In December, when Bernard Madoff’s hedge fund turned out to be a gigantic Ponzi scheme that was US $50 billion in the red, everybody wondered how this had gone undetected for more than a decade. Amazingly, in separate audits, government auditors saw no evidence of wrongdoing.
Embarrassed into action, the U.S. Securities and Exchange Commission (SEC) has announced plans to implement an off-the-shelf electronic monitoring system that tracks transactions conducted by 8000 hedge funds. The system will allow SEC accountants to examine hedge funds using scenario analysis and dozens of different graphical representations of the data it collects. But the SEC is intended to be the backstop in the financial accounting system, with most crooked firms getting caught by internal or outside auditors. So technological sleuthing capability belongs in the average auditor’s toolbox and not just the government’s.
Firms such as PricewaterhouseCoopers, a Big Four auditor, have been working on data-mining systems—software that looks for fraud by finding hidden patterns in financial data. PwC’s automated Ledger Analyzer (formerly known as Sherlock) detects anomalies such as a higher-than-normal number of credits to expense accounts or late-posted transactions. These are among the more than 100 indicators of a significant risk of error or fraud taken into account by the system, says David M. Steier, director of research at the company’s Center for Advanced Research in San Jose, Calif. Researchers at the auditing firm are refining the software so that as more data points are added, it becomes better at spotting these anomalies, while reducing the number of false positives.
But there are big limits to data mining’s fraud-finding potential, says Chao-Hsien Chu, a professor of information sciences and technology at Pennsylvania State University’s Smeal College of Business, in University Park. He’s conducted a review of the literature on the subject and found that although data mining alone has been used to detect illicit activity such as credit card fraud, insurance fraud, and unauthorized computer system access, it is not a reliable method for checking all financial statements.
One problem, says Chu, is that companies are less likely than ever to share the amount of general ledger data required to make data mining’s prediction, classification, and clustering functions effective, citing privacy as a concern.

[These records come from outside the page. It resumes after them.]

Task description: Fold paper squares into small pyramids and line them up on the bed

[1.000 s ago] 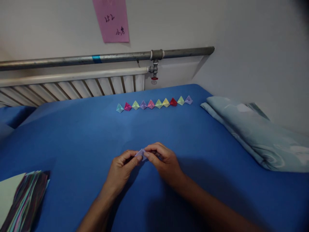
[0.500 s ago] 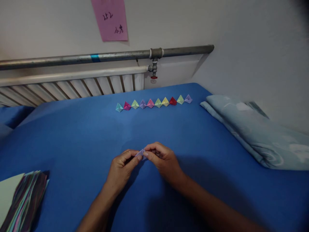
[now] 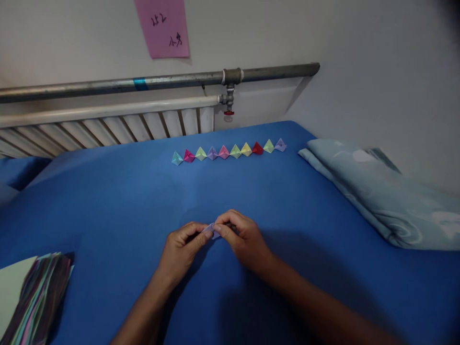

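Observation:
A small folded piece of lilac paper (image 3: 214, 234) is pinched between my two hands above the blue sheet (image 3: 136, 201). My left hand (image 3: 185, 247) grips its left side between thumb and fingers. On the other side, the thumb and forefinger of my right hand (image 3: 242, 237) press on its right part and hide some of the folds. Beyond my hands, a row of several small folded paper boats (image 3: 224, 152) in blue, pink, green, lilac, yellow and red runs across the sheet, standing side by side.
A stack of coloured paper sheets (image 3: 39, 297) lies at the lower left. To the right is a folded pale blue-green blanket (image 3: 373, 196). Along the back wall run a white radiator (image 3: 118, 125) and a metal pipe (image 3: 179, 81) with a red-handled valve (image 3: 229, 113). A pink note (image 3: 163, 28) hangs above.
My fingers have shifted very slightly on the lilac paper, both hands keeping their pinch. The whole view has moved a little; the row of paper boats is unchanged.

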`<state>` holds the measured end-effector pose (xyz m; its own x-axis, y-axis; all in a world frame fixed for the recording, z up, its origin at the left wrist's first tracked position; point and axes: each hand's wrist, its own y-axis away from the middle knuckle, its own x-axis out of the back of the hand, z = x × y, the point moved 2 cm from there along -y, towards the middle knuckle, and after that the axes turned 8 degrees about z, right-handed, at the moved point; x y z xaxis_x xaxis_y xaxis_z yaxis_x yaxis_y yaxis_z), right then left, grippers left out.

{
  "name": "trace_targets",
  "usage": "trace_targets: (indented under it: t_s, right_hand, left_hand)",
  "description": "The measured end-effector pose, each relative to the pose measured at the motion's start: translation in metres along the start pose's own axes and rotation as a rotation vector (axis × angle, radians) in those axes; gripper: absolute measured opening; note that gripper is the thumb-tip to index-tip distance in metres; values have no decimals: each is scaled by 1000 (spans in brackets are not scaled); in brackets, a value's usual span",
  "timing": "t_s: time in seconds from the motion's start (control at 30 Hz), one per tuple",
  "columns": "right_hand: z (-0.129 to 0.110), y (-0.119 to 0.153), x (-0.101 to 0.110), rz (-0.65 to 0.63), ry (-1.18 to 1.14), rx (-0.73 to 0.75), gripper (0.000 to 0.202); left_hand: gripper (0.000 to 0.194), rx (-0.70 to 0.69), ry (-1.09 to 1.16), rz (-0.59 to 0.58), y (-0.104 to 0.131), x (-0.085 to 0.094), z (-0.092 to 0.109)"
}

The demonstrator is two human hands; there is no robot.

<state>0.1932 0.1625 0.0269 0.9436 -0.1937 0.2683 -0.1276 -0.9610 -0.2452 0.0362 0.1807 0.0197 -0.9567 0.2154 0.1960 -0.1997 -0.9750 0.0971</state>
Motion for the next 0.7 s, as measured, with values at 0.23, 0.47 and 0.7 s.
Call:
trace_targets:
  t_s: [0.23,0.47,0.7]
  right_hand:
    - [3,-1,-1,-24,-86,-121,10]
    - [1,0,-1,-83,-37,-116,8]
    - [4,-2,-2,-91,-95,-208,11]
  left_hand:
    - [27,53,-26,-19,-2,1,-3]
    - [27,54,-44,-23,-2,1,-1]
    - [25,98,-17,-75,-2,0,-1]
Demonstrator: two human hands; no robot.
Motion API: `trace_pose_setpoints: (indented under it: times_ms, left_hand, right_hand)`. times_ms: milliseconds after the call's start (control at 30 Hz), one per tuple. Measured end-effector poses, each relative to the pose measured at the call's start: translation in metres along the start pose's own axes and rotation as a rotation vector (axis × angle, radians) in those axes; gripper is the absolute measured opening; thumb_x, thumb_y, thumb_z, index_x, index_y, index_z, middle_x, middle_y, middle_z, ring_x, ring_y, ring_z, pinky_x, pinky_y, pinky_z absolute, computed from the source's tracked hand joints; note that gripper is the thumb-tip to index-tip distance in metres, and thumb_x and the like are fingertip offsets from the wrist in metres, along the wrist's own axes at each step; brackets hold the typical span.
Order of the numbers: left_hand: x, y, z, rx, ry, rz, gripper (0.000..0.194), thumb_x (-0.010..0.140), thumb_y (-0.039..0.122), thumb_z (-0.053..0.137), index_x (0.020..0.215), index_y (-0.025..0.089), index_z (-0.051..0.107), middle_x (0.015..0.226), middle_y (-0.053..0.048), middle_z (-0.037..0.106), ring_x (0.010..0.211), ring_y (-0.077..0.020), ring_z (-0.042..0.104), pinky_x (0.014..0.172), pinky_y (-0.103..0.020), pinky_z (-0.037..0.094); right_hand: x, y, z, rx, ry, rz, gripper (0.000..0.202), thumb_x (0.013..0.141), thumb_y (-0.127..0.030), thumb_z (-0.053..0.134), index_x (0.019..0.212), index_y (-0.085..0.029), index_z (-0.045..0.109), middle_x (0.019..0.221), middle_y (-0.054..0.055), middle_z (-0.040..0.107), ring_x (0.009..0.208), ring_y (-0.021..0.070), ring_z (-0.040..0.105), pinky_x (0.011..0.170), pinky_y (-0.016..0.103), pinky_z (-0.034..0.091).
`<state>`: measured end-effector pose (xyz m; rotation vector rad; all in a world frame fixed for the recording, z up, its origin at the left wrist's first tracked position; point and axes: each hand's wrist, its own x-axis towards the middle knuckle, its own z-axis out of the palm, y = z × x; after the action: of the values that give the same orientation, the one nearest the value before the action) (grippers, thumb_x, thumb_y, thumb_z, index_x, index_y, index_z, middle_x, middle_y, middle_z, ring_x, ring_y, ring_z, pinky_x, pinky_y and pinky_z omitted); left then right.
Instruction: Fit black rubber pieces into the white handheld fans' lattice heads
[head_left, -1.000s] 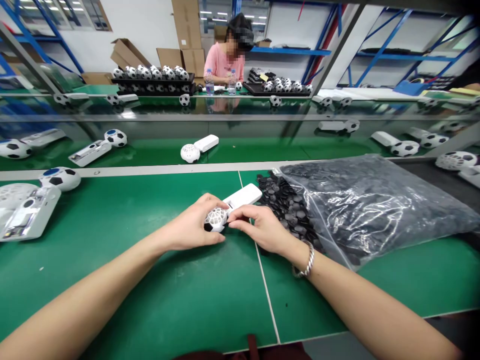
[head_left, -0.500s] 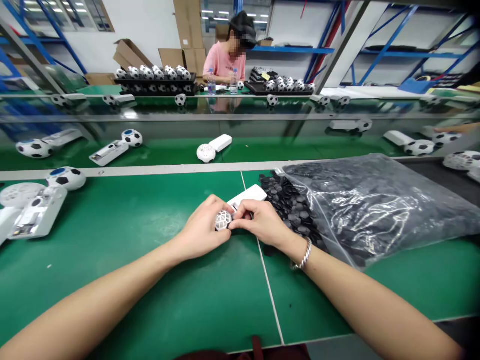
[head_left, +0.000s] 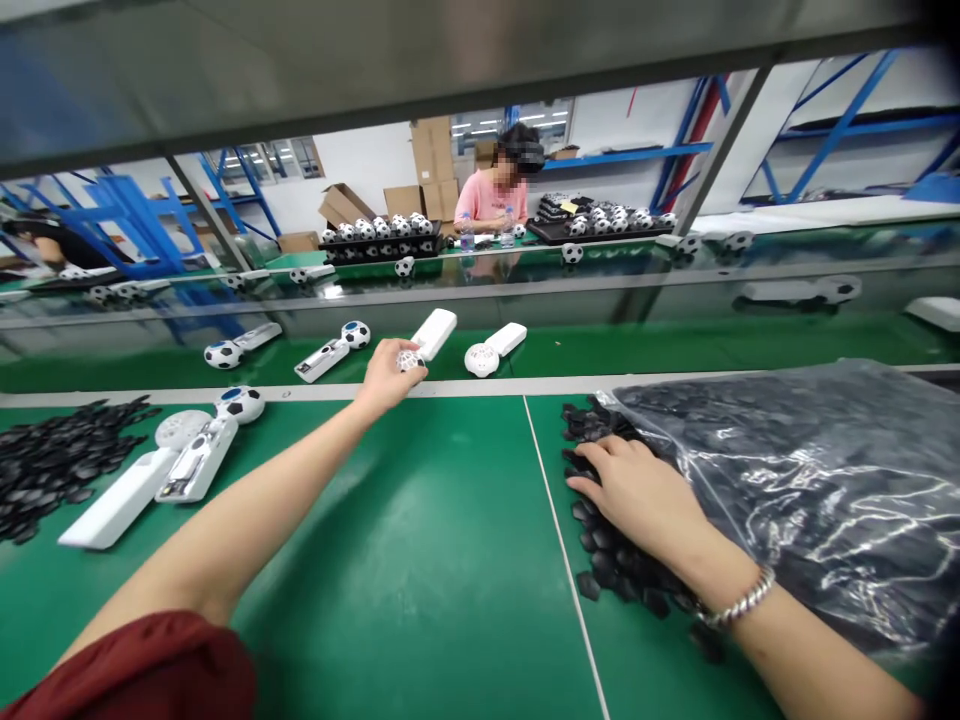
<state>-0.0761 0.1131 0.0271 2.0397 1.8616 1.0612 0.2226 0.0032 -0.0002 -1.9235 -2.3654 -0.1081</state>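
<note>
Over the near edge of the green belt, my left hand (head_left: 386, 380) grips a white soccer-ball-headed casing (head_left: 435, 333) by its round lattice head, fingers closed around it. Its straight handle points away to the upper right. My right hand (head_left: 649, 495), with a silver bracelet at the wrist, lies on a pile of small black pentagon-like pieces (head_left: 600, 545). Thumb and forefinger are apart there, and no piece shows between them. Just right of the held casing, another white casing (head_left: 481, 360) rests on the belt.
A clear plastic bag (head_left: 825, 480) of black pieces covers the table's right side. At left are a second black pile (head_left: 60, 460) and casings (head_left: 199, 460), some with soccer-ball heads. More casings (head_left: 322, 360) lie on the belt. Across it, a person in pink (head_left: 491, 195) sits beside trays of balls.
My left hand has carried the casing from the table forward and left to the belt. My right hand has let go of it and moved right onto the black pile. The view has shifted.
</note>
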Motion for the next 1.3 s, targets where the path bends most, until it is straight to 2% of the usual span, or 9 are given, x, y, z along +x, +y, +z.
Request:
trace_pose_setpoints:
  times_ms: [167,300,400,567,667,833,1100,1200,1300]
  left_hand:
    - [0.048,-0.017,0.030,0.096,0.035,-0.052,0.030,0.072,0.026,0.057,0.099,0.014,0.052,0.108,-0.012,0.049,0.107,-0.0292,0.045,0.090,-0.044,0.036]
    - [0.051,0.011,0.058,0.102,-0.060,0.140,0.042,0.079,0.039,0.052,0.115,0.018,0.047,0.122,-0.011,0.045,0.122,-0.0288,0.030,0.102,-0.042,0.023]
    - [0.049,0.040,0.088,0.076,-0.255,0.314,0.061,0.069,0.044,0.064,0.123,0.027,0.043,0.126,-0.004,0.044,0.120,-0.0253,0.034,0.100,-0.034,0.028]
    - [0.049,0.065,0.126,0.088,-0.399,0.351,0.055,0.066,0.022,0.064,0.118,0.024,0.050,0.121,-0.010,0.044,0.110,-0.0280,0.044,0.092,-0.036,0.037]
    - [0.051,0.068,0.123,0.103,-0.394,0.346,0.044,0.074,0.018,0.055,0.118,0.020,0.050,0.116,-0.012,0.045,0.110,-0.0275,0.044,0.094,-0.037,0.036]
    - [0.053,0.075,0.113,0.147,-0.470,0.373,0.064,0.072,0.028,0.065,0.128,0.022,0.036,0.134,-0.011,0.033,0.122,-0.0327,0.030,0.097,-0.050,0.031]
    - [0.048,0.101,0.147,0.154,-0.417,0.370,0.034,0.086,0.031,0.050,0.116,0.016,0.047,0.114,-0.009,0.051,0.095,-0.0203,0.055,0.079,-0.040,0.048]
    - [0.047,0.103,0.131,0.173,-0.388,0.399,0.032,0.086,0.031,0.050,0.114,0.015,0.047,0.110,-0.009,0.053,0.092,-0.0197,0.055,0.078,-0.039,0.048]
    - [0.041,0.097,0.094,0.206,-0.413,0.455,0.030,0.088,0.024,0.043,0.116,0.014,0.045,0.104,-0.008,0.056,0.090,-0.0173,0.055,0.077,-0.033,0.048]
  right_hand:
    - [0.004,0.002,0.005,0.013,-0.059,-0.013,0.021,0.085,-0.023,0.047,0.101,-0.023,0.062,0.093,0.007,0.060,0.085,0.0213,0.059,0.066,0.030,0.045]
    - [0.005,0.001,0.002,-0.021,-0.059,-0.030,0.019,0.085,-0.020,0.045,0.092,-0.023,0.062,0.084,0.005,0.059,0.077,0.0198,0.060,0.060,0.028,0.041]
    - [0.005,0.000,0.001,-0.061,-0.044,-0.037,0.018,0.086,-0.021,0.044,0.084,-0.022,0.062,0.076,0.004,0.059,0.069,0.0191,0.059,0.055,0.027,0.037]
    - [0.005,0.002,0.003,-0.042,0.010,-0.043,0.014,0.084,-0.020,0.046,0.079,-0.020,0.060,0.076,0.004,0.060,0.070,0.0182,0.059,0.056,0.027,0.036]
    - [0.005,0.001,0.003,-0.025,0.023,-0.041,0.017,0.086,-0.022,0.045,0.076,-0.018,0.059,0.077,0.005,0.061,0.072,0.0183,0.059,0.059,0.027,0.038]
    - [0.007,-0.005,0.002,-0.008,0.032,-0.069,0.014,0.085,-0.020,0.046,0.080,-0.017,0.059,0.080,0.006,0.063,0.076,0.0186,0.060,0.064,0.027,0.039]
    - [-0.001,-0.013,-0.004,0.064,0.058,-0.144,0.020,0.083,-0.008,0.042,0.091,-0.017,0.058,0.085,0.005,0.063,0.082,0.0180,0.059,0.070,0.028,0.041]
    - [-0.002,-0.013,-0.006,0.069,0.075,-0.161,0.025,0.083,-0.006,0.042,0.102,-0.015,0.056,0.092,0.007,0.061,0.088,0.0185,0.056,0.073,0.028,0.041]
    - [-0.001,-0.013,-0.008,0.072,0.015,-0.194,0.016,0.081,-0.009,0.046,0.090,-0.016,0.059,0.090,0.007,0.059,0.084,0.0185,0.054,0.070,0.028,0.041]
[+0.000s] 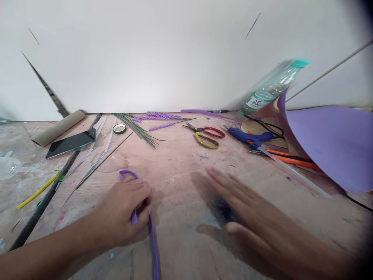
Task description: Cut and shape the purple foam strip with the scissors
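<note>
My left hand [125, 210] rests on the wooden table [180, 171], fingers closed on a purple foam strip [152, 241] that loops out past the knuckles and trails toward me. My right hand [250, 210] is blurred, fingers spread flat just above the table, holding nothing. A small dark spot sits under its thumb; I cannot tell what it is. Beyond the hands lie red and yellow scissors [207, 136] and a blue glue gun [250, 138].
A purple foam sheet [329, 140] and a leaning plastic bottle [271, 87] fill the right. Green wires [136, 128], green tape roll [119, 128], purple beaded stems [163, 116], a phone [71, 143], cardboard tube [58, 127] and yellow strip [37, 190] lie left. White wall behind.
</note>
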The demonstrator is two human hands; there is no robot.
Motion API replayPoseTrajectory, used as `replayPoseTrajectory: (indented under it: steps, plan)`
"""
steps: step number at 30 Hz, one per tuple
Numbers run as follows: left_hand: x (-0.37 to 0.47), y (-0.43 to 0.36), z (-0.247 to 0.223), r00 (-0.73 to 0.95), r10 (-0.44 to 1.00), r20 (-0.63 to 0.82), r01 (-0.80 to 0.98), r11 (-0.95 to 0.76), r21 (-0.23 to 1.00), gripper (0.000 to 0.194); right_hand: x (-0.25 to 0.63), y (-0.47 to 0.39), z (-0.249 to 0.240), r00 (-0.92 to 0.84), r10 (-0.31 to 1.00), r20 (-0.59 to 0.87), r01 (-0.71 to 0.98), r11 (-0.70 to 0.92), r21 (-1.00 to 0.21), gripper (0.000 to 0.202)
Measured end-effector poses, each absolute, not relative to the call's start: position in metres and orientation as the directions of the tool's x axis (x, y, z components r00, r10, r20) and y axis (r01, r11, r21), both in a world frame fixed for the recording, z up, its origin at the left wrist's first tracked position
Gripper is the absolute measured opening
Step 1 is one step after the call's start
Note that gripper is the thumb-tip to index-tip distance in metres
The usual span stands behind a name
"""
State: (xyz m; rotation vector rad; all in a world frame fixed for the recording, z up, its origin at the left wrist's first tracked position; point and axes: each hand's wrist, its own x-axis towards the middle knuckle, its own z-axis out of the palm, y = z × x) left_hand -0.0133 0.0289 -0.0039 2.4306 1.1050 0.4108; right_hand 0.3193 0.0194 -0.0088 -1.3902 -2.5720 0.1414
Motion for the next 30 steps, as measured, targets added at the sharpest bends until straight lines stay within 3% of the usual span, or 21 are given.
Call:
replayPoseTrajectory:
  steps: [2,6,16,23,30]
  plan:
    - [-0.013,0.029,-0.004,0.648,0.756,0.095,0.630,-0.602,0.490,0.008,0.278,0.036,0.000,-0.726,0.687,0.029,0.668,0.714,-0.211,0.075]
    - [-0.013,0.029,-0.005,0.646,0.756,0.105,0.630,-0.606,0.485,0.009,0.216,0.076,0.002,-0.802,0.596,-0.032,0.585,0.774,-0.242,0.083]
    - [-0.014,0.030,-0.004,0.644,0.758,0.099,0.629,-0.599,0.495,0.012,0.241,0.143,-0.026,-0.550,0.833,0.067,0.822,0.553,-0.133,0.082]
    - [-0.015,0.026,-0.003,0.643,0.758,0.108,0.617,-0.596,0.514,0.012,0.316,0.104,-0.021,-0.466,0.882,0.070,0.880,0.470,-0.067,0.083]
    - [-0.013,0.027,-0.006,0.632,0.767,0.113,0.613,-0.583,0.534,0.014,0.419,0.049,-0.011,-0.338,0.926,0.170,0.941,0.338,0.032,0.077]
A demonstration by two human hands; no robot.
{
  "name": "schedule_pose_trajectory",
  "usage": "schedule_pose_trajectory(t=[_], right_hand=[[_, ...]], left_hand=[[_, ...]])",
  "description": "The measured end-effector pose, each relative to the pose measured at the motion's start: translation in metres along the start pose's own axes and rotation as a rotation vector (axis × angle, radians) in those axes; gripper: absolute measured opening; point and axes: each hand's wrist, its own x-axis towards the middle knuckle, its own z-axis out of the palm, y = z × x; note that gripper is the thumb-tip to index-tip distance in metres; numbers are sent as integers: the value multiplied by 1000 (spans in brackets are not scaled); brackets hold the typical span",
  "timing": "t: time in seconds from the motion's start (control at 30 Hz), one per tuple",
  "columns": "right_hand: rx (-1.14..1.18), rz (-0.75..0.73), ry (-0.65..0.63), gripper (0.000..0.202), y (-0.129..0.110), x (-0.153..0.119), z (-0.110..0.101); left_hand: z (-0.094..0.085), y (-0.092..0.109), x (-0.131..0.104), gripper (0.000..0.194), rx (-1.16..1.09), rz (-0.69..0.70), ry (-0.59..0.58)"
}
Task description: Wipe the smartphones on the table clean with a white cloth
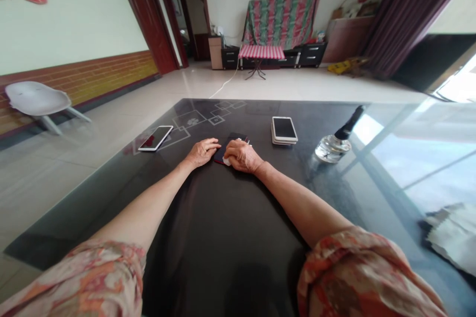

Mark J. Nigrini, a professor of accounting and information systems at the College of New Jersey’s School of Business, in Ewing, is working on the problem using a method that might require less invasive access to data. Nigrini determines whether a given data set has been ginned up artificially by using Benford’s Law. This statistical phenomenon describes the relative frequency with which the digits 1 through 9 should appear in a particular decimal place. For example, the digit 1 should appear roughly 30 percent of the time in the decimal place farthest to the left. Lists of numbers manufactured by people, regardless of the purpose, tend to violate this statistical principle, giving an auditor a clue that something is amiss.
Nigrini uses off-the-shelf software to create statistical plots showing where and how widely a company’s numbers deviate. Asked if Benford analysis could be used to reverse engineer a passable list of fraudulent numbers, Nigrini says, ”Most fraudsters aren’t that sophisticated.” However, Nigrini acknowledges that his method has limitations, making it clear that a suite of tools is necessary.
Though data mining and pattern recognition make it possible to search through a general ledger with millions of transactions, some of which have 50 000 lines of detail, ”technology alone can’t solve the fraud detection problem,” says Steier. ”No matter how good the system is, it’s no substitute for an auditor’s professional judgment.”
Asked whether Benford analysis would have foiled the schemes of Enron and WorldCom executives, Nigrini says that the Enron gang would have been caught. But WorldCom’s plot, which used real-world numbers that had been intentionally mislabeled, would have passed the Benford sniff test. As this issue went to press, Nigrini was trying it out on Madoff.